Instructions to follow -
Copy out the data below from the line containing "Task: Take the" to the line containing "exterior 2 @", both lines included, with all images left out.
== == ==
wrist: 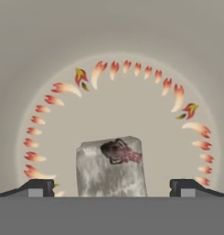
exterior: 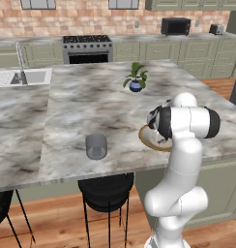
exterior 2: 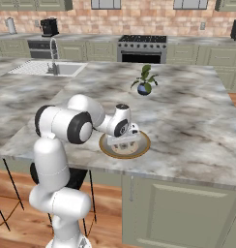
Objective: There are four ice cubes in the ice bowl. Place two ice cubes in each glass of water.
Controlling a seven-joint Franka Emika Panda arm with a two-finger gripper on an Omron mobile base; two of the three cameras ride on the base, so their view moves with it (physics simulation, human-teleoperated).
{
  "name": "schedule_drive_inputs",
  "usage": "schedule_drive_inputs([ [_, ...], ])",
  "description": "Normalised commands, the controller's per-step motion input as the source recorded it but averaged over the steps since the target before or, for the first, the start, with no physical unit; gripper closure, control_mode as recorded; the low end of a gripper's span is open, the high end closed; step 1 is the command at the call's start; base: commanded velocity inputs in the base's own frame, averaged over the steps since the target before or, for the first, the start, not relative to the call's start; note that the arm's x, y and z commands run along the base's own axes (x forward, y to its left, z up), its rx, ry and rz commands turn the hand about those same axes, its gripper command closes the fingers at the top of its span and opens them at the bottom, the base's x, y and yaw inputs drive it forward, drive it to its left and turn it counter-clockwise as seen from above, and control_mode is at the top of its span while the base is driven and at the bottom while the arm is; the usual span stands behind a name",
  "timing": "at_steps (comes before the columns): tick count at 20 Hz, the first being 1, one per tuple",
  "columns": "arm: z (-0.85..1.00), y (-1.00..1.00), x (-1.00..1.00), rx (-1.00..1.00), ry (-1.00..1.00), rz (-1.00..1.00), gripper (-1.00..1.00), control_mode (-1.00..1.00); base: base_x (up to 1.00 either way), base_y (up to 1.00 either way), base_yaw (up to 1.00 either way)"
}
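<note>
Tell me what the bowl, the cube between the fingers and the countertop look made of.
The ice bowl: likely glazed ceramic, matte tan inside with painted red-orange flame marks and a golden-brown rim. The ice cube: translucent ice by its look, pale grey and mottled, a painted mark showing through. The countertop: polished marble or similar stone, grey-white veining with soft sheen.

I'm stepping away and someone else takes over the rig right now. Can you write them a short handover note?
Gripper: open, lowered into the wide shallow tan ice bowl with golden-brown rim, fingertips either side of one pale translucent ice cube, not yet closed on it.
Bowl sits near the front edge of the marble counter. One short grey see-through glass of water stands to the bowl's left in the left base view.
Done: cannot tell how many cubes are already moved.
Left: grasp this cube and carry it to a glass.
</note>
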Motion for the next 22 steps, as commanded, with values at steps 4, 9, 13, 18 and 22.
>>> schedule_drive_inputs([
  [4,-0.04,0.00,0.00,0.00,0.00,0.00,-1.00,-1.00,0.00,0.00,0.00],
  [9,-0.05,0.00,0.03,0.00,0.00,0.00,-1.00,-1.00,0.00,0.00,0.00],
  [13,0.00,0.00,0.09,0.00,0.00,0.00,-1.00,-1.00,0.00,0.00,0.00],
  [18,0.00,0.01,0.20,0.00,0.00,0.00,-1.00,-1.00,0.00,0.00,0.00],
  [22,0.00,0.00,0.14,0.00,0.00,0.00,-1.00,-1.00,0.00,0.00,0.00],
])
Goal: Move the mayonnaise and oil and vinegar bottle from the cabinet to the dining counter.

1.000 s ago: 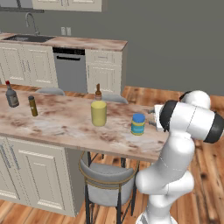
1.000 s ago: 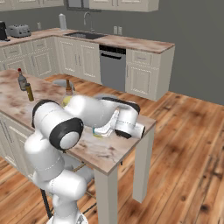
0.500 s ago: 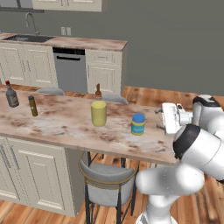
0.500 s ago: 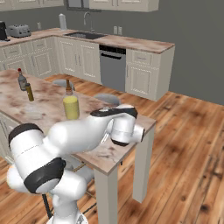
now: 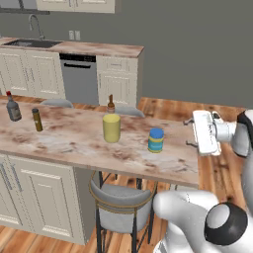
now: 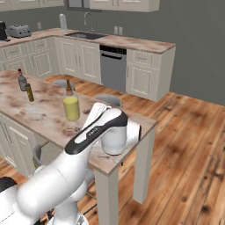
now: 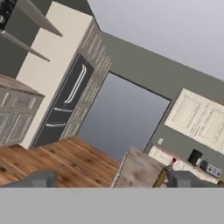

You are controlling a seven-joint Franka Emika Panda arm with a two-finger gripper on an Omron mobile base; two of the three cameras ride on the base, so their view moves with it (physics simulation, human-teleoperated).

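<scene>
Evidently both items are delivered: in the left base view the mayonnaise (image 5: 156, 140) and oil and vinegar bottle (image 5: 111, 125) stand mid-frame on the dining counter (image 5: 64, 143), the gripper (image 5: 189, 132) right of them; the right base view shows the bottle left of centre; the hand view shows empty, parted jaws.

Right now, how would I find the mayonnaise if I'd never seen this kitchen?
Look at the long dining counter with the marbled brown top. Near its right end stands the mayonnaise, a short round jar beside the taller oil and vinegar bottle. It alone has a blue lid and yellow and light-blue bands.
</scene>
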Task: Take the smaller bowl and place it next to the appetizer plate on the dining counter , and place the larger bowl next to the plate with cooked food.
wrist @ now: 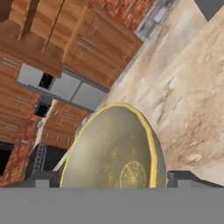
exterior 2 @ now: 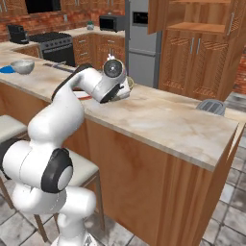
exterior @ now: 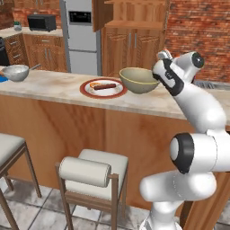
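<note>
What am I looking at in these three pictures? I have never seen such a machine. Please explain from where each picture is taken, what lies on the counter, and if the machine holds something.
This is a rendered kitchen with a white robot arm on a drivable base. Two pictures come from cameras on that base, behind the arm on its left and right. The third looks along the gripper itself. On the dining counter stand the larger bowl, olive-tan, beside the plate with cooked food. Far left are the smaller bowl, grey, and the blue appetizer plate. In the hand view the jaws stand wide on either side of the larger bowl, which sits on the counter; nothing seems held.
</note>
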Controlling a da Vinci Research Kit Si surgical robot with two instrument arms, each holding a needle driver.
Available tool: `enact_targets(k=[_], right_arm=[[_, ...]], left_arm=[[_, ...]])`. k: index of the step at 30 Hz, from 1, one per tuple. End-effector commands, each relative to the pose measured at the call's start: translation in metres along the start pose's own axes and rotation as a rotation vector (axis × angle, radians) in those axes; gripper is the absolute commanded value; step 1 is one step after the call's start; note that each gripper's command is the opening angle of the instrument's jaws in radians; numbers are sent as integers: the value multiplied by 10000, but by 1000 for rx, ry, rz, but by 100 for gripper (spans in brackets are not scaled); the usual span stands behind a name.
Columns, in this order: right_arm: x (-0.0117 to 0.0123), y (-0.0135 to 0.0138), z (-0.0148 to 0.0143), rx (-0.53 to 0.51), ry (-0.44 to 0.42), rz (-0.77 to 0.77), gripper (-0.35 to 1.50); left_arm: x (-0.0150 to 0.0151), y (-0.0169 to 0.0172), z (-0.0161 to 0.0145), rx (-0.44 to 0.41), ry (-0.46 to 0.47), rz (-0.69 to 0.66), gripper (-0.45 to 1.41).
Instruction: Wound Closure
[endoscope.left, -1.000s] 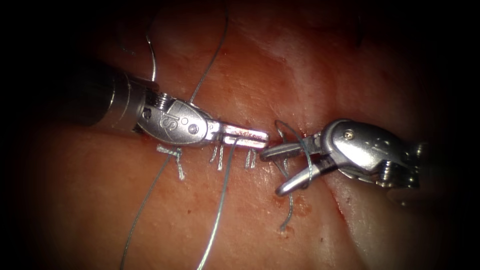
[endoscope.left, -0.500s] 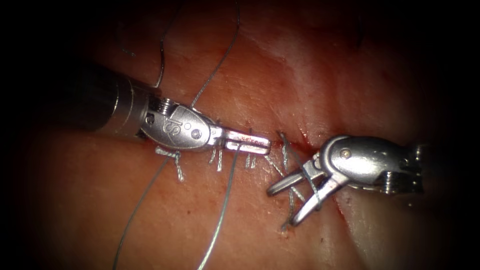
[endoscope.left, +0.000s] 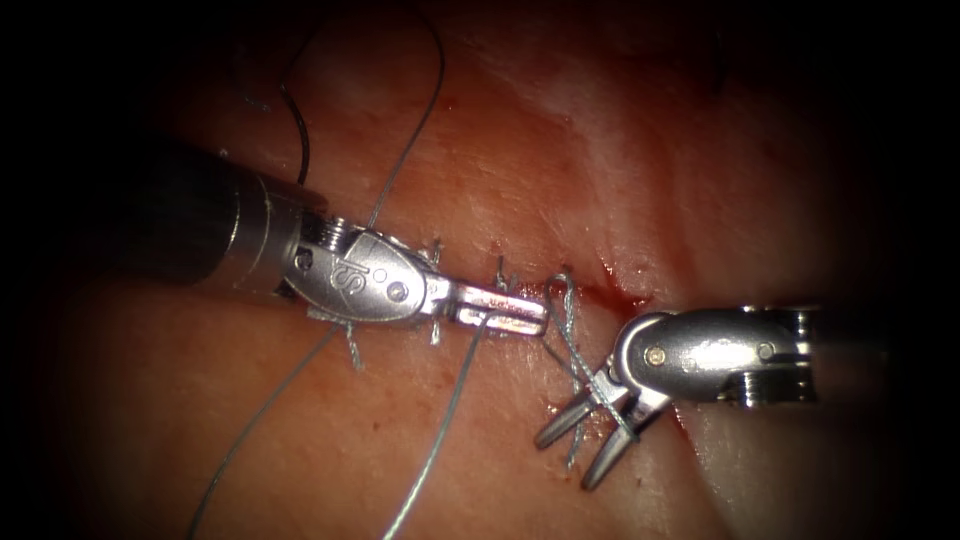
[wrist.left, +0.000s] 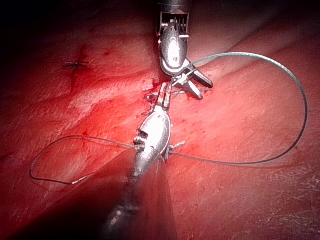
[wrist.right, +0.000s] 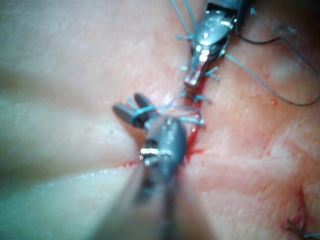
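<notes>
My left tool (endoscope.left: 535, 315) lies along the cut (endoscope.left: 590, 285) with its jaws shut on the thread (endoscope.left: 455, 390), which runs down from them across the tissue (endoscope.left: 700, 150). To the right and lower, my right tool (endoscope.left: 568, 460) has its jaws open, pointing down-left, with a turn of thread around them. The same shows in the left wrist view, with the left tool (wrist.left: 162, 100) facing the right tool (wrist.left: 200, 82), and in the right wrist view around the right tool (wrist.right: 127, 112). A thin dark curve (endoscope.left: 298, 130) lies behind the left shaft; I cannot tell whether it is needle or thread.
Several earlier stitches with short cut ends (endoscope.left: 352, 345) line the cut under the left tool. Red fluid (endoscope.left: 625, 298) pools at the cut's right end. A wide thread loop (wrist.left: 295, 100) lies on the tissue.
The right tool has moved down and left, its open jaws turning to point down-left with the thread still around them. The left tool shifted slightly right and down, still shut on the thread.
</notes>
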Motion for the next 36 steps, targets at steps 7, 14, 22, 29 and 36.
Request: enact_targets(k=[7,14,22,29,36], right_arm=[[4,17,-12,-50,-23,33,-35],[28,23,-48,-167,82,64,-35],[10,45,-88,-333,85,131,-35],[-6,66,-110,-422,68,159,-35],[-11,86,-121,-453,39,158,-35]], left_arm=[[3,14,1,-11,-6,-1,-45],[19,57,0,-31,-19,5,-45],[43,129,10,-46,-23,-2,-45],[58,170,11,-59,-25,-33,-45],[60,197,5,-78,-24,-50,-45]])
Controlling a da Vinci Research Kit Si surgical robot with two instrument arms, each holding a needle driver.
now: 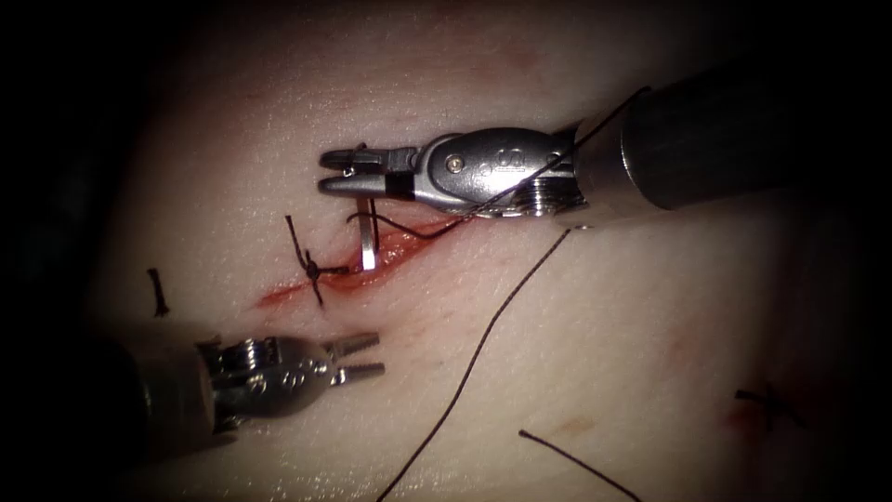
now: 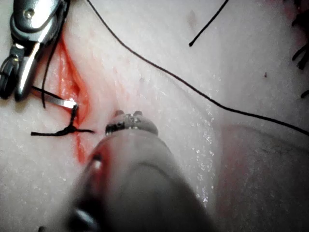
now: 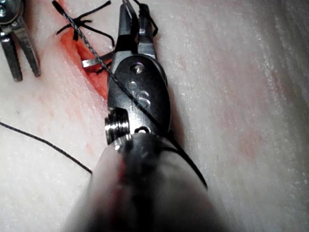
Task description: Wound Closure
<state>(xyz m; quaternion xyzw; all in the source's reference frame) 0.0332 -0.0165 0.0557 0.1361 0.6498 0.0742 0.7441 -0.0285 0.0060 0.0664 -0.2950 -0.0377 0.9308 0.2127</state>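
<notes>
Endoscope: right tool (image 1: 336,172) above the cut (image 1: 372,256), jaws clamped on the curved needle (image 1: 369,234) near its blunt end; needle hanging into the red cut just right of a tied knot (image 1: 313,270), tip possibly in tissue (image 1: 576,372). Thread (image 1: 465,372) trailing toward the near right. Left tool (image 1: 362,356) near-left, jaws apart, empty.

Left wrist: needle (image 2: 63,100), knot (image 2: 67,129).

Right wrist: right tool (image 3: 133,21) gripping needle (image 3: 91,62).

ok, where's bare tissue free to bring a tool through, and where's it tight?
Free: above the right tool, which grips the needle standing in the cut; also between the long thread and the far-right stitch. Crowded: around the knot, down to the open, empty left tool.
</notes>
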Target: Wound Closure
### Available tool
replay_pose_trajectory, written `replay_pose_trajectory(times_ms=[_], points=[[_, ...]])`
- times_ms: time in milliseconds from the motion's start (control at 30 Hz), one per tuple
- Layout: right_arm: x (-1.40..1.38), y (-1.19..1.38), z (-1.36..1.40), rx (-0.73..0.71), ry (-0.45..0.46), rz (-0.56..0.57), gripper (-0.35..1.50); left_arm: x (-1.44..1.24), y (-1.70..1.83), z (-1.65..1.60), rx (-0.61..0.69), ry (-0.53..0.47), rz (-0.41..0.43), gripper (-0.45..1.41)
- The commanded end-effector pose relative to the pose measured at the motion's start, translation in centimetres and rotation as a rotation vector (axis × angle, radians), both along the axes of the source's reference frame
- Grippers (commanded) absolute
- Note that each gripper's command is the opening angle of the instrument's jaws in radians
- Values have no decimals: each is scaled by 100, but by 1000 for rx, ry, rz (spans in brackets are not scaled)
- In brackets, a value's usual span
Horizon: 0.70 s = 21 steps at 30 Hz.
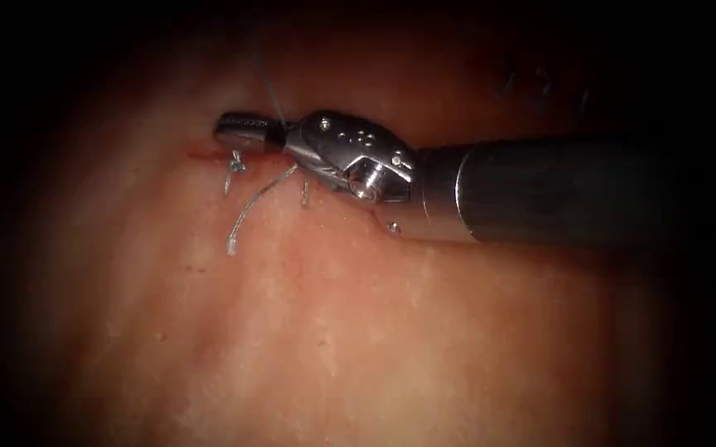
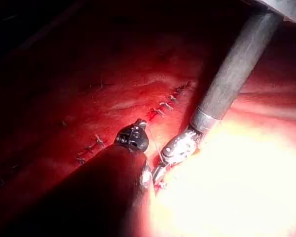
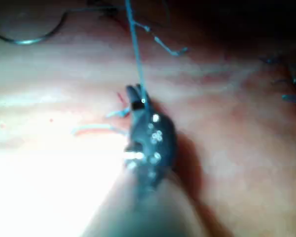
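Your right tool has its jaws pinched on the thread right over the cut in the tissue. That thread's thin, limp and slippery, so grab near the knot. Needle lies loose on the tissue. Left tool: can't tell.

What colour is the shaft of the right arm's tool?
Dark grey, behind a silver metal wrist; the right arm's tool shows best in the endoscope view, its shaft.
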State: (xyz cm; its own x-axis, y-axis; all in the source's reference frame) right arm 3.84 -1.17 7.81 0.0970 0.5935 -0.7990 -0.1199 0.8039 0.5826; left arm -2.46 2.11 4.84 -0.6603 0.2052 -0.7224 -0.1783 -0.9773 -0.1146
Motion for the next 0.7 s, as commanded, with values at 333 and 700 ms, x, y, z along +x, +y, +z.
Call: replay_pose_trajectory(times_ms=[333, 700], points=[[-5, -17, -16, -5, 16, -11, 146, 14, 16, 5, -10, -17, -9, -45], [-73, -22, -43, 6, -24, -18, 148, 16, 16, 6, -12, -14, -9, -45]])
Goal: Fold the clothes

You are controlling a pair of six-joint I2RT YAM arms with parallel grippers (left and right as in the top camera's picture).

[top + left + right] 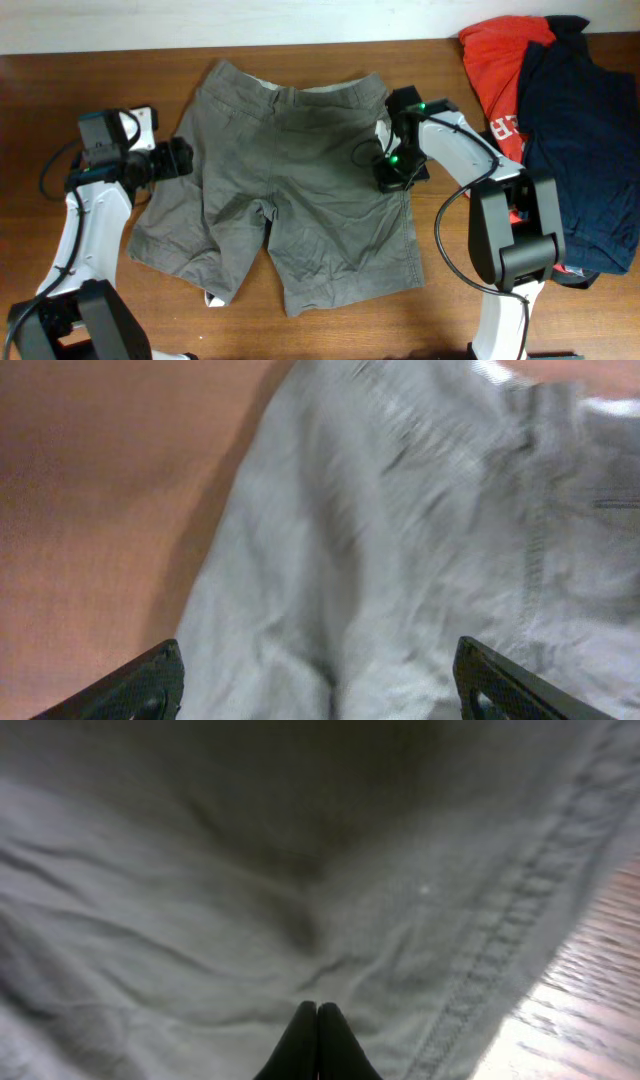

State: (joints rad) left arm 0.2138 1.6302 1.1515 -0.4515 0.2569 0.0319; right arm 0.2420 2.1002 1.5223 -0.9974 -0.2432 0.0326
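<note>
The grey-khaki shorts (290, 190) lie spread flat on the table, waistband at the far edge and both legs towards the front. My left gripper (178, 158) is open at the shorts' left side seam; in the left wrist view its fingers (318, 685) straddle wrinkled cloth (400, 540). My right gripper (390, 178) is at the shorts' right side seam. In the right wrist view its fingers (317, 1040) are pressed together over the cloth (250, 900) with nothing visibly between them.
A red printed T-shirt (495, 65) and a dark navy garment (580, 150) are piled at the far right. Bare wooden table (40, 240) lies left of and in front of the shorts. A pale lining corner (212, 298) pokes out at the left leg hem.
</note>
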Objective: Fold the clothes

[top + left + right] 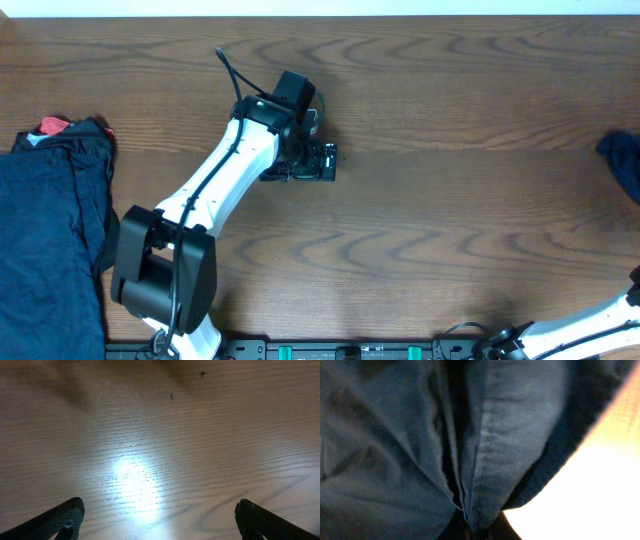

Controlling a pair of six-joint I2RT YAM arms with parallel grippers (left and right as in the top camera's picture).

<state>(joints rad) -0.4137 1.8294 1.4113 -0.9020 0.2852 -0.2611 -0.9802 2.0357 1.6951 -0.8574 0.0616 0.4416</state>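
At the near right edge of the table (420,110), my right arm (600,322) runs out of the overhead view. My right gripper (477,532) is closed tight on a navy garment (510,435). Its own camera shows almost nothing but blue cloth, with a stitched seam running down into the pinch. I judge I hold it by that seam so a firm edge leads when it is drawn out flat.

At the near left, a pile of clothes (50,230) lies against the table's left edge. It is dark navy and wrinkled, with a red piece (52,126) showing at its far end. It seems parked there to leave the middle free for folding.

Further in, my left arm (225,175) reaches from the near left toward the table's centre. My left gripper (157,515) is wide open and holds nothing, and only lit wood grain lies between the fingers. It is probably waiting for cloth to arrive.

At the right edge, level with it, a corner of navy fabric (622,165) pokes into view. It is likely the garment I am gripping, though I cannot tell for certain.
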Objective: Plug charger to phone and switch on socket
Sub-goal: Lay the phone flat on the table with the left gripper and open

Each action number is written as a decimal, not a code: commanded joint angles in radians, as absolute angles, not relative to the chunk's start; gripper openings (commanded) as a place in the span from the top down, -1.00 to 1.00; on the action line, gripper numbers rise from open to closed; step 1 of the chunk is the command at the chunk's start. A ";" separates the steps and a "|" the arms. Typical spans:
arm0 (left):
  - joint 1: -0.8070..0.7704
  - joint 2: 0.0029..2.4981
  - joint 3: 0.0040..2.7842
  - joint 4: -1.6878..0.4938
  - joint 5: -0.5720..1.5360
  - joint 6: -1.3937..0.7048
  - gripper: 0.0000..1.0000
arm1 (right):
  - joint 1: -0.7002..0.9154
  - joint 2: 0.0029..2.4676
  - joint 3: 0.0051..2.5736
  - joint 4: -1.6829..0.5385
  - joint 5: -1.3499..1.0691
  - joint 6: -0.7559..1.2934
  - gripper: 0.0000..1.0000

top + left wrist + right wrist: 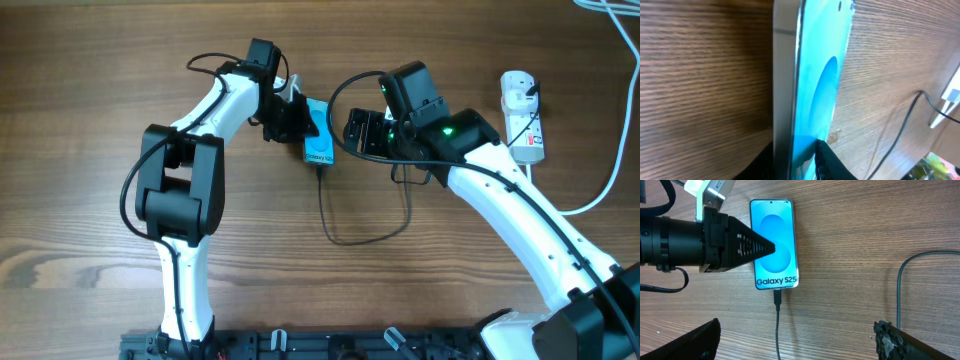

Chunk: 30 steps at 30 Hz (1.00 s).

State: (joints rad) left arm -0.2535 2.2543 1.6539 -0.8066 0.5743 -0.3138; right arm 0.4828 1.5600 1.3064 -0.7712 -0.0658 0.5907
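Teal phone (left gripper across), socket apart

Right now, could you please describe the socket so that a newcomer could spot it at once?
On the wooden table, look beyond the right arm to the far right side, away from the phone in the middle. The socket is the elongated white strip lying there. Unlike the thin black charger, it is blocky and white, with a thick white cord curving beside it.
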 commanded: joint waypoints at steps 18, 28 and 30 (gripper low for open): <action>-0.253 2.273 1.649 -0.823 0.391 -0.319 0.28 | 0.479 1.552 1.322 -0.776 -0.045 0.603 -0.99; -0.253 2.273 1.649 -0.822 0.390 -0.319 0.14 | 0.479 1.552 1.322 -0.790 -0.045 0.602 -0.99; -0.253 2.273 1.649 -0.823 0.391 -0.319 0.09 | 0.479 1.552 1.322 -0.793 -0.045 0.602 -1.00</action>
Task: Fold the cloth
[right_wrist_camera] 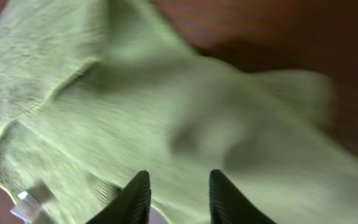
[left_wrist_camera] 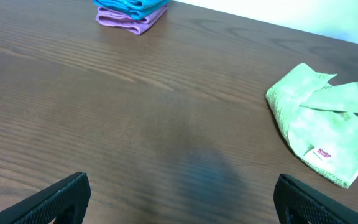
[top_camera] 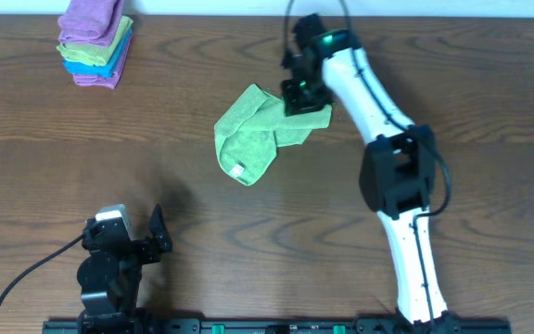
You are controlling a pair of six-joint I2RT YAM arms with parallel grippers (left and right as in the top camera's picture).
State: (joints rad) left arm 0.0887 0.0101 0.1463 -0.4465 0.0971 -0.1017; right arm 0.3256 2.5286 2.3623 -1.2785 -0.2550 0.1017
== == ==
Output for this exercise -
Task: Take the smaller bowl and place it next to the appetizer plate on the dining counter , and place the larger bowl next to the plate with cooked food.
wrist @ now: 
exterior 2 @ now: 

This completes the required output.